[WHAT YOU SHOULD DO]: Keep every line of the data below that has the string "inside" and present those lines.
(INFORMATION)
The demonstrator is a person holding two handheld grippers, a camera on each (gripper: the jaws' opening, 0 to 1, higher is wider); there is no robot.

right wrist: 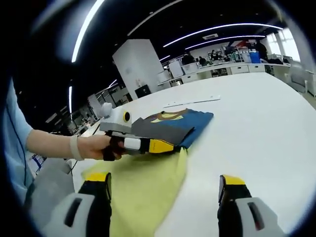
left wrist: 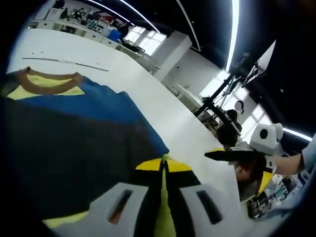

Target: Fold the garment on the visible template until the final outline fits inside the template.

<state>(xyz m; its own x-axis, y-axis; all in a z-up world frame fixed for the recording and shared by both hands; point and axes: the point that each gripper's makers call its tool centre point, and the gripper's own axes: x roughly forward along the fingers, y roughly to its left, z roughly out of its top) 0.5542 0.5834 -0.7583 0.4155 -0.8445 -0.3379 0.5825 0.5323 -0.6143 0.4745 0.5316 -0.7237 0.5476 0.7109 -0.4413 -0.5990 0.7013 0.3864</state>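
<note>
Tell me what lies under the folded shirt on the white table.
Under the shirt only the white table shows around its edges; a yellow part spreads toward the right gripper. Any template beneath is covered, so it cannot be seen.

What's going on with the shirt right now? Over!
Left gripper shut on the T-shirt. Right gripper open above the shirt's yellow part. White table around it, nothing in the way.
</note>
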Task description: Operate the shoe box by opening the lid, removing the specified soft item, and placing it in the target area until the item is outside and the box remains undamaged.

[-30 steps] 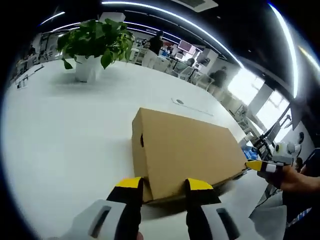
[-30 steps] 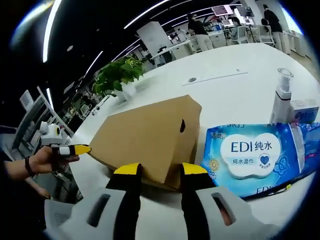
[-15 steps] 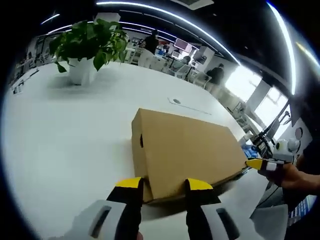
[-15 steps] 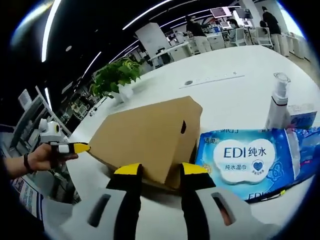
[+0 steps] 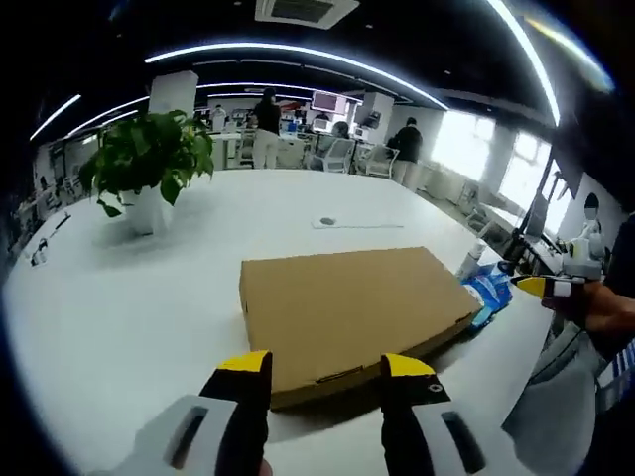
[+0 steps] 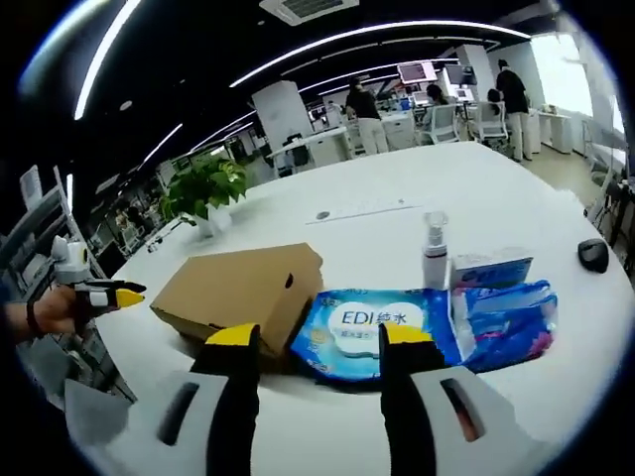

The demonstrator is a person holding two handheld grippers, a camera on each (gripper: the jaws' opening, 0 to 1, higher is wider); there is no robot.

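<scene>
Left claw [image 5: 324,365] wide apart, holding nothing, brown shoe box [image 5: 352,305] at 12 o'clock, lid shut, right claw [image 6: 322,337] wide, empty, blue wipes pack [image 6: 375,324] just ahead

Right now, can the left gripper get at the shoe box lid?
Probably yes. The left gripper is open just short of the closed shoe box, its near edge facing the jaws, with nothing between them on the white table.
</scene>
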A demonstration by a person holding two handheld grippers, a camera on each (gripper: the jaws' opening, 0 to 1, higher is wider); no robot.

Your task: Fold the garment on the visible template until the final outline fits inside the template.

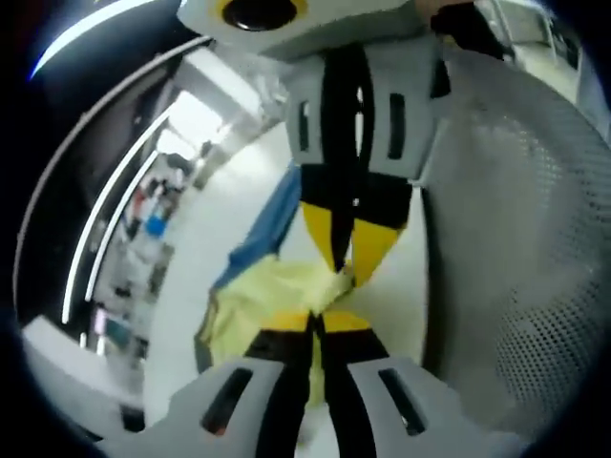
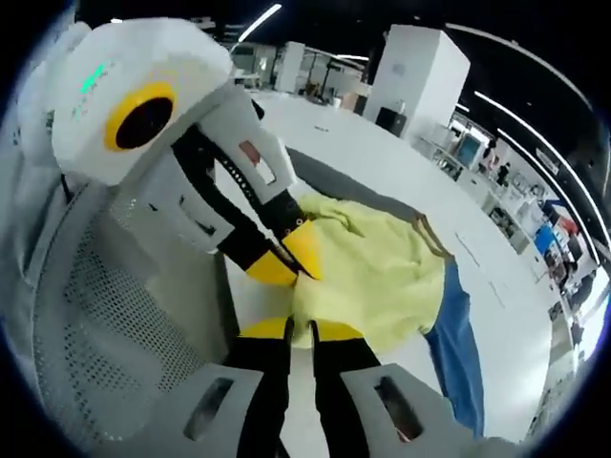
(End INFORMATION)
[TASK ANSWER]:
Target: Fold the garment on the visible template until the final outline fits inside the template.
Your task: Fold the garment on the visible template until the final outline fits inside the template.

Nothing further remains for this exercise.